Your answer should be the exact lines of the data below from the one containing "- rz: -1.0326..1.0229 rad" through the one containing "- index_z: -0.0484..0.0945"; please include nothing else.

(Beginning of DATA EXTRACT)

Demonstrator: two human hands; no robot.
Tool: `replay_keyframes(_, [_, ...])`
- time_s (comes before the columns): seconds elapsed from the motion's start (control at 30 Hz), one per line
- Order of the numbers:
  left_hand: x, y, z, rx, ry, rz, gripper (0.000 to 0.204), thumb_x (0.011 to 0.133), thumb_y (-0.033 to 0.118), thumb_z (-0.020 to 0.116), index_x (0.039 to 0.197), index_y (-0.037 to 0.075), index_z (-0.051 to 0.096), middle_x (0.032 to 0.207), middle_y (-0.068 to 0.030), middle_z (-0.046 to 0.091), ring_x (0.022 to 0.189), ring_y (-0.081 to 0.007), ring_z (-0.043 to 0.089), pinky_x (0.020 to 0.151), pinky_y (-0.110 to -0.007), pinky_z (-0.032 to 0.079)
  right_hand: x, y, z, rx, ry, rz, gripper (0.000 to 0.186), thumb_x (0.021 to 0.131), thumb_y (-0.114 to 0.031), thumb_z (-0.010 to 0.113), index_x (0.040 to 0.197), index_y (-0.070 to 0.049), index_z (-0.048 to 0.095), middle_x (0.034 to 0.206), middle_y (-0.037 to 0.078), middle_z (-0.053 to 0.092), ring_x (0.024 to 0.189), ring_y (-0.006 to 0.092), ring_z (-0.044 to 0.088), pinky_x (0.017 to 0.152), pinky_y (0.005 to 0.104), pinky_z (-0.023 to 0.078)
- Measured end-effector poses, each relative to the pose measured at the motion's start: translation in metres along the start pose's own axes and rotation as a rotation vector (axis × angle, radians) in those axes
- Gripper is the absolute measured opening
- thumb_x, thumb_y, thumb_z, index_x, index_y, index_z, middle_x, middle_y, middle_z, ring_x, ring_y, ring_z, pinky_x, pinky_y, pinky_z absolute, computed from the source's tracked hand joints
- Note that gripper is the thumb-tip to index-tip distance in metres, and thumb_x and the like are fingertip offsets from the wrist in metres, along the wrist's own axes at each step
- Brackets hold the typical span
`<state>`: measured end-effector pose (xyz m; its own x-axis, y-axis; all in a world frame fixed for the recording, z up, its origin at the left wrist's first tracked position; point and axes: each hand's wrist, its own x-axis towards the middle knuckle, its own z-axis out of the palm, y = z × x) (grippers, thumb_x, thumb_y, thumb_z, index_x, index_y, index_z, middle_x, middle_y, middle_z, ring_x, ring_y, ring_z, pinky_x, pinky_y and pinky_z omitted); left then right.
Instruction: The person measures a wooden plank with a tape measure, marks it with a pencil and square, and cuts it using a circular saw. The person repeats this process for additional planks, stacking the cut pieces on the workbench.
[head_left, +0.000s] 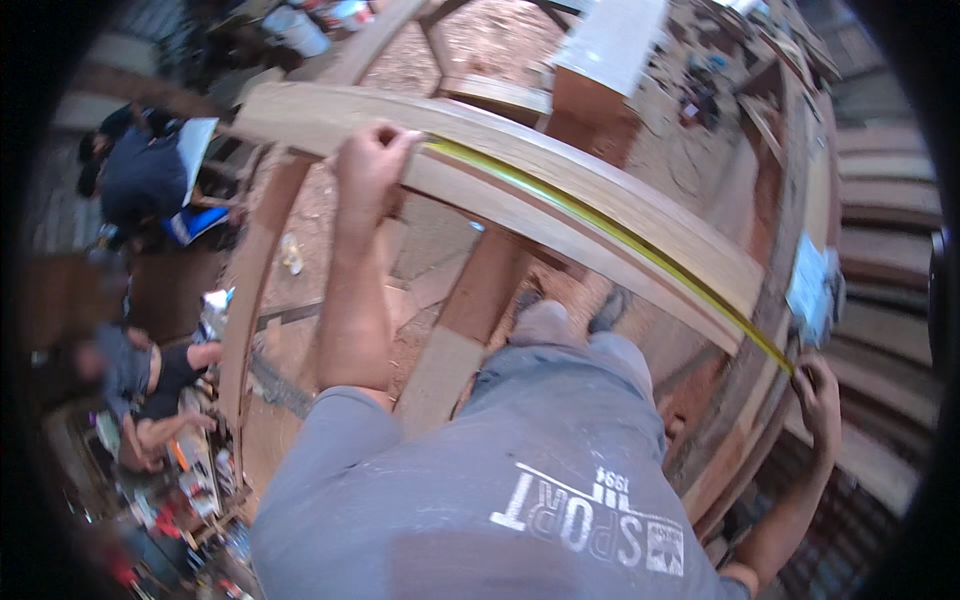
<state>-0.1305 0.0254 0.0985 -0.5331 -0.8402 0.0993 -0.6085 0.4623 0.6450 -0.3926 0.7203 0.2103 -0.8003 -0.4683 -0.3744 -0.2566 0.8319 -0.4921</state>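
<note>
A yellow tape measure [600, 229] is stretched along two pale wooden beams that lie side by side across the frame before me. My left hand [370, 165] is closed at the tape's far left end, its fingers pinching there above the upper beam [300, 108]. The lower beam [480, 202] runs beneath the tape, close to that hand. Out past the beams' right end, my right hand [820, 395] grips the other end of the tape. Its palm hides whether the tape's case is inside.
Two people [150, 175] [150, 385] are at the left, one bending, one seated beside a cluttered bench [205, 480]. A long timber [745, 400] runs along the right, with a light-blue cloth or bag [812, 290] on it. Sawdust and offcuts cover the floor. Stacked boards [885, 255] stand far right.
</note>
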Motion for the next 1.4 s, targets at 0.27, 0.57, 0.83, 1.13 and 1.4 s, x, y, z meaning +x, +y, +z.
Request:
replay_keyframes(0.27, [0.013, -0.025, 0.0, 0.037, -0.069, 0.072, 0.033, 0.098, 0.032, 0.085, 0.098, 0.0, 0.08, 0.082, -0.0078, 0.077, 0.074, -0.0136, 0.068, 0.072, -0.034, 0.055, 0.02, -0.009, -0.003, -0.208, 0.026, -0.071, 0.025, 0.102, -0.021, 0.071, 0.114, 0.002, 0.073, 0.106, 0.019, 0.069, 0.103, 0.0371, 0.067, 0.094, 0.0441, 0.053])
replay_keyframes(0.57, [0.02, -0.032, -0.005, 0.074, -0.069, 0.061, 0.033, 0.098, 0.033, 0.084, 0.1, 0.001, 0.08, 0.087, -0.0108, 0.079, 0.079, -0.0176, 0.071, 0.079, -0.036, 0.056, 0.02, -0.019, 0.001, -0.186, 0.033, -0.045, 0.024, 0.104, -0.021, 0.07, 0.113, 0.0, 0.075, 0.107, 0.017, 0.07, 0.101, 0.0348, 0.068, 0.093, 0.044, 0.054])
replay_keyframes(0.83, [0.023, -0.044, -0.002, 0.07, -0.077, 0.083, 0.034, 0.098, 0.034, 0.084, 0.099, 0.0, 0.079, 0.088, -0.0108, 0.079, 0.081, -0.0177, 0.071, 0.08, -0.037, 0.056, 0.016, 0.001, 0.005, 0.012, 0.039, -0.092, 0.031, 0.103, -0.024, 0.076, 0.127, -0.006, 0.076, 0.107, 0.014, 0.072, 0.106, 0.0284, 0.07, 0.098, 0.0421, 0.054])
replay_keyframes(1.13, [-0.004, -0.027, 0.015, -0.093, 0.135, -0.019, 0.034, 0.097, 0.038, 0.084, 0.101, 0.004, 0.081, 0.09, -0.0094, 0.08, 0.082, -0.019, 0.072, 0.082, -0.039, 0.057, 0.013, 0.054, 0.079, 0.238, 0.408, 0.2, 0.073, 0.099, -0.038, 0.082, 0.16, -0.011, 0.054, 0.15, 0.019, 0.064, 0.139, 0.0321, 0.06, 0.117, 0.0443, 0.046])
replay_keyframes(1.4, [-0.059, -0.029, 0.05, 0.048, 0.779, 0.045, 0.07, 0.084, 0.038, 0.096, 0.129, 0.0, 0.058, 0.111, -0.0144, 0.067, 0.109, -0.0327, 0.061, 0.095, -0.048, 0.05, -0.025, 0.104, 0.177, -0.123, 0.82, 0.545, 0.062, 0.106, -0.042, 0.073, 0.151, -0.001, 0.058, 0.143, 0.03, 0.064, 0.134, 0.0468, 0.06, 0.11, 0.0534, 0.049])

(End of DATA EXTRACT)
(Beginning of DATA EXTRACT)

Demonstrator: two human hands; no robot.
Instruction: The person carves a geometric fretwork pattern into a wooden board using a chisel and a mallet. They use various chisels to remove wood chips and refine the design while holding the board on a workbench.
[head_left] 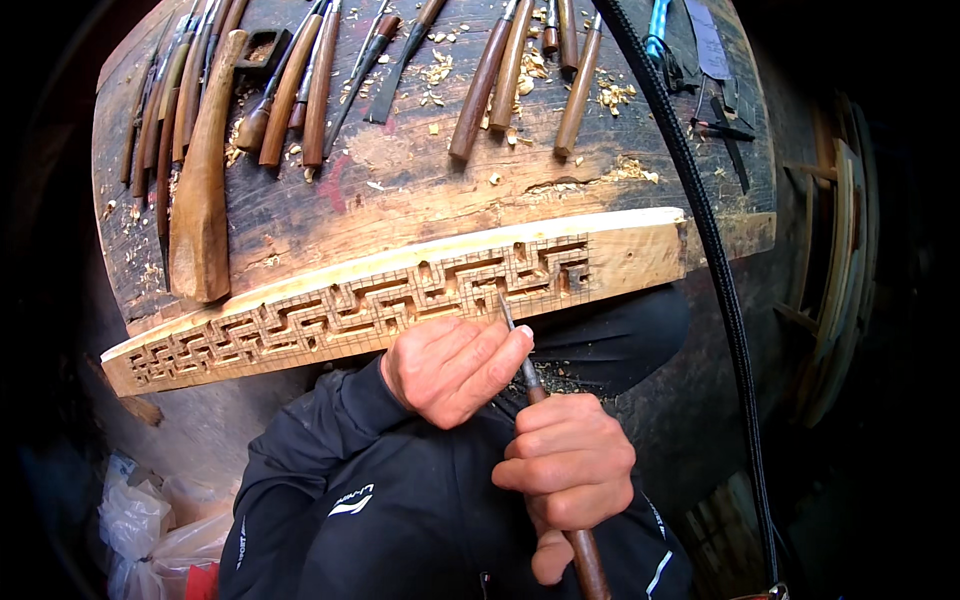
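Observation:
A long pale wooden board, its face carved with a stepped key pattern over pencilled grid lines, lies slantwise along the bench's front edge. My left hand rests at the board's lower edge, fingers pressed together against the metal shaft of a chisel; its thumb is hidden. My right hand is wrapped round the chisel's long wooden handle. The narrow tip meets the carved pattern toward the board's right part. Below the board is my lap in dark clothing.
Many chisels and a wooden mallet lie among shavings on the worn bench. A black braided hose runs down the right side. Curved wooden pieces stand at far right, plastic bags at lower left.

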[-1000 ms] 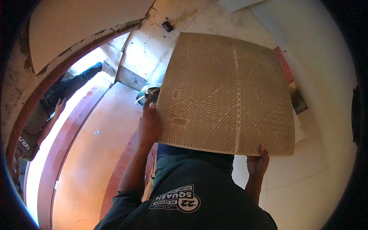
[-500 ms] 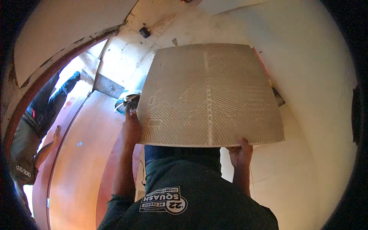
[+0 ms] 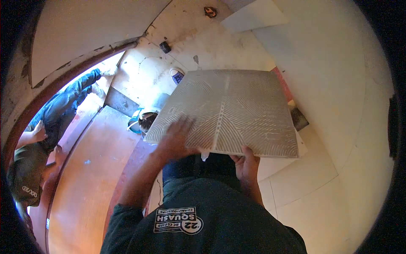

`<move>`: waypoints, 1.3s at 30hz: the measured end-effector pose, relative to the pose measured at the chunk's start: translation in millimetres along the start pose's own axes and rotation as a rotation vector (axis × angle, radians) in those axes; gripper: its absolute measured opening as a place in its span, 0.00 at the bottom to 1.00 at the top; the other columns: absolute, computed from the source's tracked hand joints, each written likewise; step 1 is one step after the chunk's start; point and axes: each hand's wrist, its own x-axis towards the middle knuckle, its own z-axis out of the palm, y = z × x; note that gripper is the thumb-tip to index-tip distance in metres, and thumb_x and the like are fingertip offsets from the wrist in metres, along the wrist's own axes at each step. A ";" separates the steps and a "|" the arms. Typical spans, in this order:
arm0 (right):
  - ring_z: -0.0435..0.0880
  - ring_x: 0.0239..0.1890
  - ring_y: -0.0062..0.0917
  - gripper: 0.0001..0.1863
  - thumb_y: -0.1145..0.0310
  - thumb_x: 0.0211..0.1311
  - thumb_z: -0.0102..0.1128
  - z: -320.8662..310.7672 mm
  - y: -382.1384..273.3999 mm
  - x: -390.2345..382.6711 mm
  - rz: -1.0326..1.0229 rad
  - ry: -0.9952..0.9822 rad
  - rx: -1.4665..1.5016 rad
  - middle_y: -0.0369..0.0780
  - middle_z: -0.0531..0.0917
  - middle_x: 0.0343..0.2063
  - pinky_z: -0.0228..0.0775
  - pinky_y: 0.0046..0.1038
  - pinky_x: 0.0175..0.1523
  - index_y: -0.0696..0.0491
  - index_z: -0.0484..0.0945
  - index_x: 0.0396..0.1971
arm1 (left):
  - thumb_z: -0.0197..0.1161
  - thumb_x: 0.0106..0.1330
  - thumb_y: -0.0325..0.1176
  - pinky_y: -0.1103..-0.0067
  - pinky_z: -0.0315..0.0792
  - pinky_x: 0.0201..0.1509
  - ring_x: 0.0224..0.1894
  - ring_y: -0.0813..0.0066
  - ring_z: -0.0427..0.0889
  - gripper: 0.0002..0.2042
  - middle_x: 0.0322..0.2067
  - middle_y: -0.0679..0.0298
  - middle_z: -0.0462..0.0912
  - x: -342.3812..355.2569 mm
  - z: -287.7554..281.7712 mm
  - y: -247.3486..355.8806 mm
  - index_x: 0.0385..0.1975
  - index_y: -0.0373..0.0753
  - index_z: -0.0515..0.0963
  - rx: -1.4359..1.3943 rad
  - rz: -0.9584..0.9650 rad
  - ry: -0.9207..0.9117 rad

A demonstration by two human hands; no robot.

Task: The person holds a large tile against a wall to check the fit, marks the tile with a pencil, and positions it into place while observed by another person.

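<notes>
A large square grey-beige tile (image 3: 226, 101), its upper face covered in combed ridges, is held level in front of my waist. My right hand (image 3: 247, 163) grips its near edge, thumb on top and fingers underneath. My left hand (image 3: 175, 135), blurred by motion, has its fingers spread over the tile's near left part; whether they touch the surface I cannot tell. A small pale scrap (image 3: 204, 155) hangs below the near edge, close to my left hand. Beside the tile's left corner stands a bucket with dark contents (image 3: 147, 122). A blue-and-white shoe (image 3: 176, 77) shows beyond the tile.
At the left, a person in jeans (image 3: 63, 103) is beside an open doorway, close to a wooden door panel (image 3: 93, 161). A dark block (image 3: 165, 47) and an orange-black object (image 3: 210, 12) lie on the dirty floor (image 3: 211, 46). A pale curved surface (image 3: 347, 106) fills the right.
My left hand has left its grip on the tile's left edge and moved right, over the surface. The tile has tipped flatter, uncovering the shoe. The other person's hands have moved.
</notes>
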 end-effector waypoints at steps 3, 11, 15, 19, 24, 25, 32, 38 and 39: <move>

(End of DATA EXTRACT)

• EXERCISE RESPONSE:
  - rz: -1.0326..1.0229 rad
  - ry: -0.9952..0.9822 rad
  - rx: -1.4665..1.5016 rad
  - middle_y: -0.0369..0.0780
  - middle_z: -0.0531..0.0917
  - middle_x: 0.0343..0.2063
  - pinky_z: -0.0228..0.0775
  - pinky_y: 0.0046..0.1038
  - pinky_x: 0.0175..0.1523
  - index_y: -0.0696..0.0491
  - index_z: -0.0484..0.0945

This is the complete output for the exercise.